◆ **Exercise**: Your task is to copy each line in the listing that includes the word "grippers".

*** Opening Dataset section ***

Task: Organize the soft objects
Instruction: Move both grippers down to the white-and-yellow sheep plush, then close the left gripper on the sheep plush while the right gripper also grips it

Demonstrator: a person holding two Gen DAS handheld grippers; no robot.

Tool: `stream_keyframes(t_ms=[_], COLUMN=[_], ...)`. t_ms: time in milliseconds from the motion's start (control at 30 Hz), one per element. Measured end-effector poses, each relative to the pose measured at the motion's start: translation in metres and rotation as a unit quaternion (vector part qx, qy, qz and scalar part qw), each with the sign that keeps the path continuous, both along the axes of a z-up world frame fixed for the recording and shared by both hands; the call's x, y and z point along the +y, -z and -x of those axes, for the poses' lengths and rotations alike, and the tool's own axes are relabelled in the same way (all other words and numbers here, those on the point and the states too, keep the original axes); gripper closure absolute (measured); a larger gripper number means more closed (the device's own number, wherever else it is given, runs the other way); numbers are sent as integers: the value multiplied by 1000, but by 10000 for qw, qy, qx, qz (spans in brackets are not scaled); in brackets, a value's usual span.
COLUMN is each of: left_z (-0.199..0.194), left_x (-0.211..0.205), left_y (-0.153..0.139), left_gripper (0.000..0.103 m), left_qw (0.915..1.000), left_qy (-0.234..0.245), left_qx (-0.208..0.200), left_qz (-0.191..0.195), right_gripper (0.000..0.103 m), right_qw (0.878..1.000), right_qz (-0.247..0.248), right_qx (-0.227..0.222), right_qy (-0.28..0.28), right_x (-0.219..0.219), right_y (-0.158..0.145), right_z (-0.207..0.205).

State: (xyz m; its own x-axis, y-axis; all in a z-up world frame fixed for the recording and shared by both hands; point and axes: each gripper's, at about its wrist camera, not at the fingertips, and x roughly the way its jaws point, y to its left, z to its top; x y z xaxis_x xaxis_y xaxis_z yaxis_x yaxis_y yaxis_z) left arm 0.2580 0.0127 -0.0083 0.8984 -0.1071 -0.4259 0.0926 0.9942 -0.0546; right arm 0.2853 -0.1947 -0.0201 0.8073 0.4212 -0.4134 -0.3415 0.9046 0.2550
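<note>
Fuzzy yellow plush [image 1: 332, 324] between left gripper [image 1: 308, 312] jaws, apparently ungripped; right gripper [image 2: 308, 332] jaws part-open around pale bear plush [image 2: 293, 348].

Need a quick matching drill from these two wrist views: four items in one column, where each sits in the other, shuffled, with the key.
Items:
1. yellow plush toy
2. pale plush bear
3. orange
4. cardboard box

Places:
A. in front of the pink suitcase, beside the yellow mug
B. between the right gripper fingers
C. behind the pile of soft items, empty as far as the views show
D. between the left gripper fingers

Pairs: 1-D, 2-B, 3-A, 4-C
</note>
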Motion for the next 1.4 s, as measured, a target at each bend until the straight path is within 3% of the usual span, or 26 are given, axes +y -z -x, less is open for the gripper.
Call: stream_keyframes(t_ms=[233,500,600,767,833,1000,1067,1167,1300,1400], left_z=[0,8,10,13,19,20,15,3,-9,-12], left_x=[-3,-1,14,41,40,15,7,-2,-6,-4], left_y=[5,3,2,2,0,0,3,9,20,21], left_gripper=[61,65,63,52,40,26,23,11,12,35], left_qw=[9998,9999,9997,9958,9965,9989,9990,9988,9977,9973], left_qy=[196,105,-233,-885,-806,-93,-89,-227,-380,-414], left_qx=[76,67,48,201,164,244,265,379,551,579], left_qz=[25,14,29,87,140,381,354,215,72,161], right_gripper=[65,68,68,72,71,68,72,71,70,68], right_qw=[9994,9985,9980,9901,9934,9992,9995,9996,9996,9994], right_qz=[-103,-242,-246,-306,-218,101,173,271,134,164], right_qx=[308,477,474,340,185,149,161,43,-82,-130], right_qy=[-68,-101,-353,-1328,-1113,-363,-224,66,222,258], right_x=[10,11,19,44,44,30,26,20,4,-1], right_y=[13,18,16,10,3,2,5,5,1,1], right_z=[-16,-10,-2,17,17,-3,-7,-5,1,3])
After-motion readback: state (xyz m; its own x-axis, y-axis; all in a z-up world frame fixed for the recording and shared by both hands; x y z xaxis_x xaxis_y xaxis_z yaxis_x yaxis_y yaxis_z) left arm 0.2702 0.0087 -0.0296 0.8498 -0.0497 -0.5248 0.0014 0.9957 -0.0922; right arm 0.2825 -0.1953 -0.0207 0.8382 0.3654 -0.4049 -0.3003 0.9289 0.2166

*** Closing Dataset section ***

◆ **Result of this task**:
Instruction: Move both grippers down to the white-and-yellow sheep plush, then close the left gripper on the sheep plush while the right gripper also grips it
Demonstrator: a person holding two Gen DAS handheld grippers; no robot.

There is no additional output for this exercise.